▶ Task brief
State how many lines of the listing below include the word "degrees". Give only the number.

▶ Records supplied
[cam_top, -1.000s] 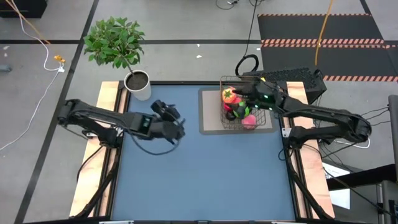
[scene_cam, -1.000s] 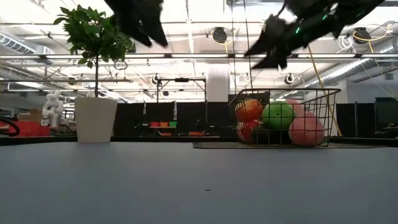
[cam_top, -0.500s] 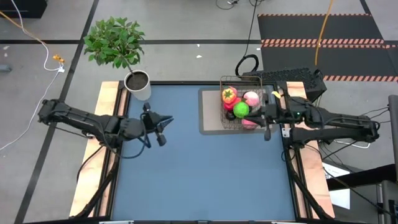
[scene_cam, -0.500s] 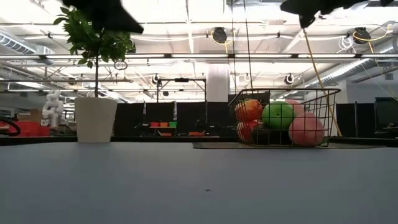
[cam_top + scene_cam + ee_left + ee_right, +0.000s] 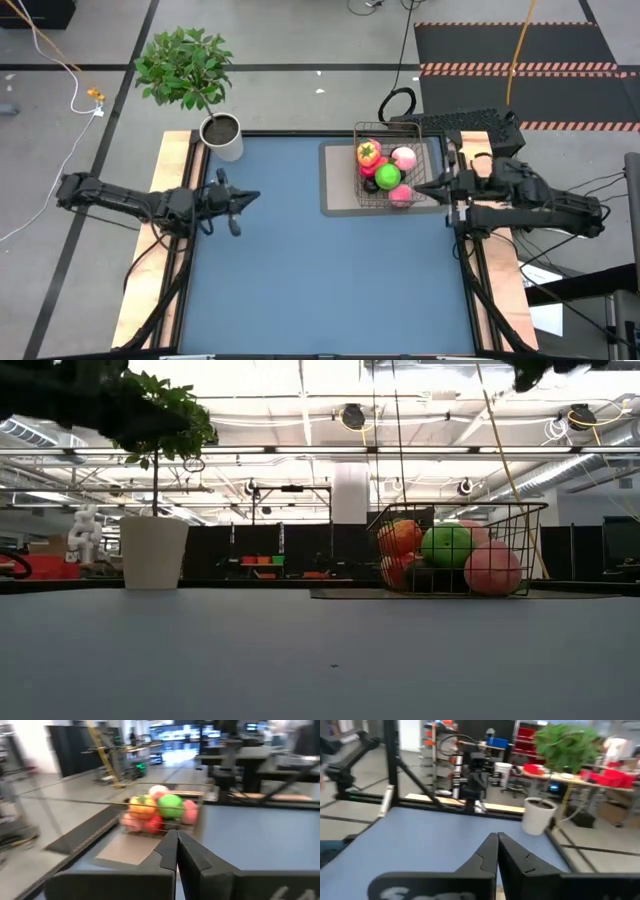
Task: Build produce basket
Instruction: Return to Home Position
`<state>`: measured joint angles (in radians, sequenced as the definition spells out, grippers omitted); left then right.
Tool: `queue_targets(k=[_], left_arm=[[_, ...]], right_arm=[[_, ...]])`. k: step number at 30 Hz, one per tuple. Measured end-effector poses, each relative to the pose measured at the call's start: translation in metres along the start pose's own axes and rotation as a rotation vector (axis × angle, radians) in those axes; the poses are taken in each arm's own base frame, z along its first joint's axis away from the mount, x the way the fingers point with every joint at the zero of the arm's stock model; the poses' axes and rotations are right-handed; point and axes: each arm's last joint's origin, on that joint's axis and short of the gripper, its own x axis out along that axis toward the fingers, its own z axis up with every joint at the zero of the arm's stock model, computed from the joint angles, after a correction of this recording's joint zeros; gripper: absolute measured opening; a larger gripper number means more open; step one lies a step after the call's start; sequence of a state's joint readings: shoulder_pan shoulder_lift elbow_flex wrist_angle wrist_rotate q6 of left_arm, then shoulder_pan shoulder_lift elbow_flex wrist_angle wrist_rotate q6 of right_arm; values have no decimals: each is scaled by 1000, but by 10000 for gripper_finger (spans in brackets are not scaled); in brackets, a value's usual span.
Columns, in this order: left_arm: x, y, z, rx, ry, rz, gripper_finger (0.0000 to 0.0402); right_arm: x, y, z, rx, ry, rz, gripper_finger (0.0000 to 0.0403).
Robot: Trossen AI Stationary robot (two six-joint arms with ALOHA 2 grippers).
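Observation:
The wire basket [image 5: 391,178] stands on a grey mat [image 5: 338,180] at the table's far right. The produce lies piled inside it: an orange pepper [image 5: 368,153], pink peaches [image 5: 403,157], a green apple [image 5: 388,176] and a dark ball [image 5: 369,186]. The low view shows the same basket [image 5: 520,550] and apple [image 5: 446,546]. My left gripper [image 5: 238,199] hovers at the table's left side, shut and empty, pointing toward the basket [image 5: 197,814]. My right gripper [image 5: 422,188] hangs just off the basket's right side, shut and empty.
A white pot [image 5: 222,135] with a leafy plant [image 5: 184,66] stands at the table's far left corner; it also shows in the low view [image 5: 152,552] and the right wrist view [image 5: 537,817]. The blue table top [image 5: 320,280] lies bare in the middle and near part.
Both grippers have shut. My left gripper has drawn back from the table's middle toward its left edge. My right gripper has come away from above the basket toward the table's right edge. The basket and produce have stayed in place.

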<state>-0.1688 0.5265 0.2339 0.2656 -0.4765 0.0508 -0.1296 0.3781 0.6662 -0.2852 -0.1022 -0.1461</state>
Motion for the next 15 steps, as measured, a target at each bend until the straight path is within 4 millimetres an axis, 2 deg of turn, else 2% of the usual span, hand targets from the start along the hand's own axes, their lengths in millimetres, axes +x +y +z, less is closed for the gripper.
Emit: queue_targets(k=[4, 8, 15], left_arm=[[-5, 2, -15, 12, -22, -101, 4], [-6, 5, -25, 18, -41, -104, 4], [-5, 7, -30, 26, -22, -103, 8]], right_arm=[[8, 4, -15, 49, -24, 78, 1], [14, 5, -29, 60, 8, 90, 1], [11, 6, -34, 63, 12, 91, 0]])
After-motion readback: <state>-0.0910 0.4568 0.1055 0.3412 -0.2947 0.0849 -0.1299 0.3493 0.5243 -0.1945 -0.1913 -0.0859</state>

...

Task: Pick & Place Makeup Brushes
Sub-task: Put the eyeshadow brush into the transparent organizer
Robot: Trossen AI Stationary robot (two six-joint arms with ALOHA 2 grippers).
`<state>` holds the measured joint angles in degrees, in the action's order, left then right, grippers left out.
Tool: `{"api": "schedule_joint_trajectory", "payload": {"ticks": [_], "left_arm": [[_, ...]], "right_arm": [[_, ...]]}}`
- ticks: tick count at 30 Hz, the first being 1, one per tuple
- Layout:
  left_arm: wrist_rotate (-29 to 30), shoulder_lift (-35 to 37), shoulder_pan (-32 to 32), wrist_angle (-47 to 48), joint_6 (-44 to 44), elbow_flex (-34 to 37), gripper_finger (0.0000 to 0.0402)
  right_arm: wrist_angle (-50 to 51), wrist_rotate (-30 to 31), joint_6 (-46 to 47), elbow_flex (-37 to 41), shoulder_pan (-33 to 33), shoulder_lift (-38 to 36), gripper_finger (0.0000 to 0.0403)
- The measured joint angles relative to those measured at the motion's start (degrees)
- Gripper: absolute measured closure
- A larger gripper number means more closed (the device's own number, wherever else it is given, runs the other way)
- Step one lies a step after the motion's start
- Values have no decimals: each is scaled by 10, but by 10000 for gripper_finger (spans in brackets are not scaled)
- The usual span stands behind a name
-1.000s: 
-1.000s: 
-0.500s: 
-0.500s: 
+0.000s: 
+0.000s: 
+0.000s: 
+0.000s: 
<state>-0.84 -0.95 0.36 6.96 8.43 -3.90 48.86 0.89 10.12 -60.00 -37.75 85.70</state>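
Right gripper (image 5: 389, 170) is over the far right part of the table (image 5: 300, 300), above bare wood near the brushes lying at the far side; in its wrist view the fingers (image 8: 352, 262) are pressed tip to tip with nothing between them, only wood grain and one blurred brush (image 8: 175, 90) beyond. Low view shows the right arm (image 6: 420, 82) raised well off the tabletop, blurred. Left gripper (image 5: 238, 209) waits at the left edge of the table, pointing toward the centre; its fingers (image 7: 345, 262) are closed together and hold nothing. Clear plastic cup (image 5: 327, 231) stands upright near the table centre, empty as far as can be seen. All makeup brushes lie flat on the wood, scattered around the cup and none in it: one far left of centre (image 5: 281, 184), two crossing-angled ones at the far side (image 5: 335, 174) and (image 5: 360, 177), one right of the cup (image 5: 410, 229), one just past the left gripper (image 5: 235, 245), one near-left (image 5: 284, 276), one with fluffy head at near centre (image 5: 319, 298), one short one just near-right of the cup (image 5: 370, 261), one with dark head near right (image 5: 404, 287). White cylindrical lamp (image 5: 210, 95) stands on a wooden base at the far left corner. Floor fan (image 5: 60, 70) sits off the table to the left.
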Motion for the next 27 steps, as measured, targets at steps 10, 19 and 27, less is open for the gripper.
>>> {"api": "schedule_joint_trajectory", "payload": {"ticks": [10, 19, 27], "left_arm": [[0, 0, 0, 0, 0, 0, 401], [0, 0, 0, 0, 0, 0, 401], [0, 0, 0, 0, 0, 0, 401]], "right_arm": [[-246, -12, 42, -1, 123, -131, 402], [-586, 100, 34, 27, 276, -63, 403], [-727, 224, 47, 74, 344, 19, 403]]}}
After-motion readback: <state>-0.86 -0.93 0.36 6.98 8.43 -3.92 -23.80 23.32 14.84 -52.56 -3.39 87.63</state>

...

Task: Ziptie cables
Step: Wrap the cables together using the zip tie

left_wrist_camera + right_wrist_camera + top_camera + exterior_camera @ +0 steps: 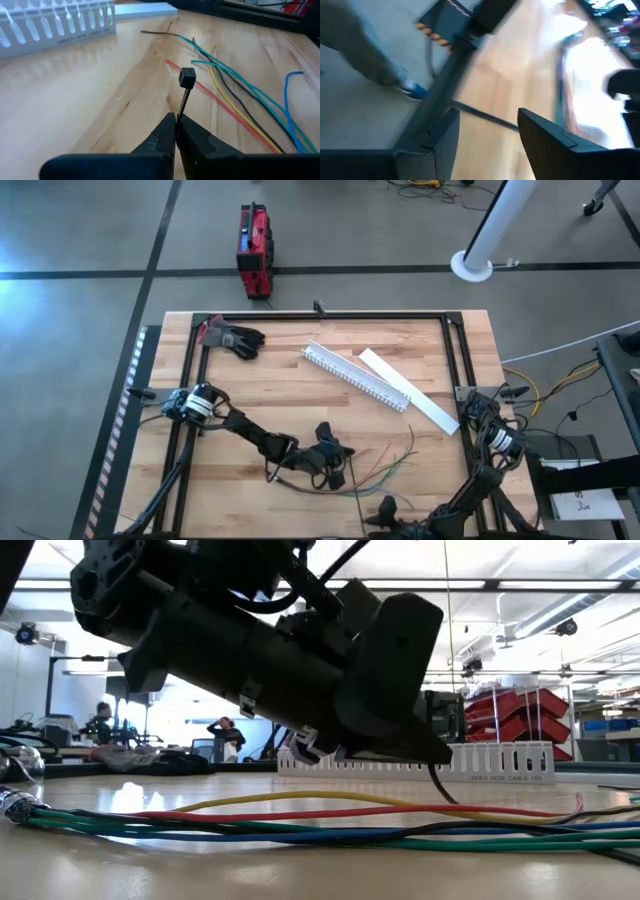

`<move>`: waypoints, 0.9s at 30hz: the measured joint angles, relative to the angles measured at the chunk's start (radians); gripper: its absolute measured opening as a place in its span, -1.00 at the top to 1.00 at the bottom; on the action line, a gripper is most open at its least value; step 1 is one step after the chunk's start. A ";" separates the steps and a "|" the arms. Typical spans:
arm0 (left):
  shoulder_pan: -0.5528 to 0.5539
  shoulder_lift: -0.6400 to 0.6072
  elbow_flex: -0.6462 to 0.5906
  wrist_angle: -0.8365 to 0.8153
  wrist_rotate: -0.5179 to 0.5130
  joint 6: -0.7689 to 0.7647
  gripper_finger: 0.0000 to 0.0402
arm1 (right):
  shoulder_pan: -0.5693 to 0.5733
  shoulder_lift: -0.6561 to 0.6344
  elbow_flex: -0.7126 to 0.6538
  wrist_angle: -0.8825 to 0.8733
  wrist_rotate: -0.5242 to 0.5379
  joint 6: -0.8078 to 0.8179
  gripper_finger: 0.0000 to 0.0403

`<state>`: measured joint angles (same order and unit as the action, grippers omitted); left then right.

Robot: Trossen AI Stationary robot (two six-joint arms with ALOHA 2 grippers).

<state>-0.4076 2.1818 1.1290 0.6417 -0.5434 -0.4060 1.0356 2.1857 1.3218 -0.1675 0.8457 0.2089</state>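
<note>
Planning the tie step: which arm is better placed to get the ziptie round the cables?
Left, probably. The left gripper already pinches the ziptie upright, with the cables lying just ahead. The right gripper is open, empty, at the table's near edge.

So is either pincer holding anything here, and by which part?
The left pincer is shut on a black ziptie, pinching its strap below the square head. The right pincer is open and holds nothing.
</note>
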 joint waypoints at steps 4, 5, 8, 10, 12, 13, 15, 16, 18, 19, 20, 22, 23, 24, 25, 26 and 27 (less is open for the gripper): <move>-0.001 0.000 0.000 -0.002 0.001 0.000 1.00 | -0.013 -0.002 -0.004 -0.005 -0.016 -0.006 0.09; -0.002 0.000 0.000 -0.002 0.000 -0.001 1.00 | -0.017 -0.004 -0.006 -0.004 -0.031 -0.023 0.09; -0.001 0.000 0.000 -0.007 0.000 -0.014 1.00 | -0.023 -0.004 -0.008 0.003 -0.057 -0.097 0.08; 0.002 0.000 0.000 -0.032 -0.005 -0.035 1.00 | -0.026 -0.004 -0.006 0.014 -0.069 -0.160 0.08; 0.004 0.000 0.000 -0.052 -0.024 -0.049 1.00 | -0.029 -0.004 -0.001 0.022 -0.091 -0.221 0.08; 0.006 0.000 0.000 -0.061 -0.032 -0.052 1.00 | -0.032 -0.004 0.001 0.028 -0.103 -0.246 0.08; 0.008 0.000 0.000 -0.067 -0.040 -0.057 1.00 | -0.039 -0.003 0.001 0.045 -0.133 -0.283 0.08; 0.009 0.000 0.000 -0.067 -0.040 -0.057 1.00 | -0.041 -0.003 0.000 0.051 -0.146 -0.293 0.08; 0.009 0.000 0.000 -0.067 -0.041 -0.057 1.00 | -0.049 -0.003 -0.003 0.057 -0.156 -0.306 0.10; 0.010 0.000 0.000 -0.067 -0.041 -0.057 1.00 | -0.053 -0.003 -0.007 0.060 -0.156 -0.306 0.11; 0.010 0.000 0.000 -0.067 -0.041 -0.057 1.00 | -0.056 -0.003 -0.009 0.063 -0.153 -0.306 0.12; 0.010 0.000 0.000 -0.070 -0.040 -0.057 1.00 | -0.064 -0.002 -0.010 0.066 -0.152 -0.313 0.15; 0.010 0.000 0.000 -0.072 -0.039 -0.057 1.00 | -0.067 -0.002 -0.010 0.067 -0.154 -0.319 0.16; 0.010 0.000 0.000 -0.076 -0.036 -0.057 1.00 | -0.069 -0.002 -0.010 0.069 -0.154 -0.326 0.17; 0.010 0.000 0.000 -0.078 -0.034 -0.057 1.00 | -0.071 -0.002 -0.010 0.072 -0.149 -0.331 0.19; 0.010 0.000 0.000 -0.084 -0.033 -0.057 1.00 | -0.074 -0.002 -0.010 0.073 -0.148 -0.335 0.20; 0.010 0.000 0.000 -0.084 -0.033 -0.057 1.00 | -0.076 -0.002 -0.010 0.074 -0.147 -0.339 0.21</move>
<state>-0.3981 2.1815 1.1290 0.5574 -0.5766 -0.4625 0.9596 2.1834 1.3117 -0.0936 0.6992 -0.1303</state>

▶ Task solution
2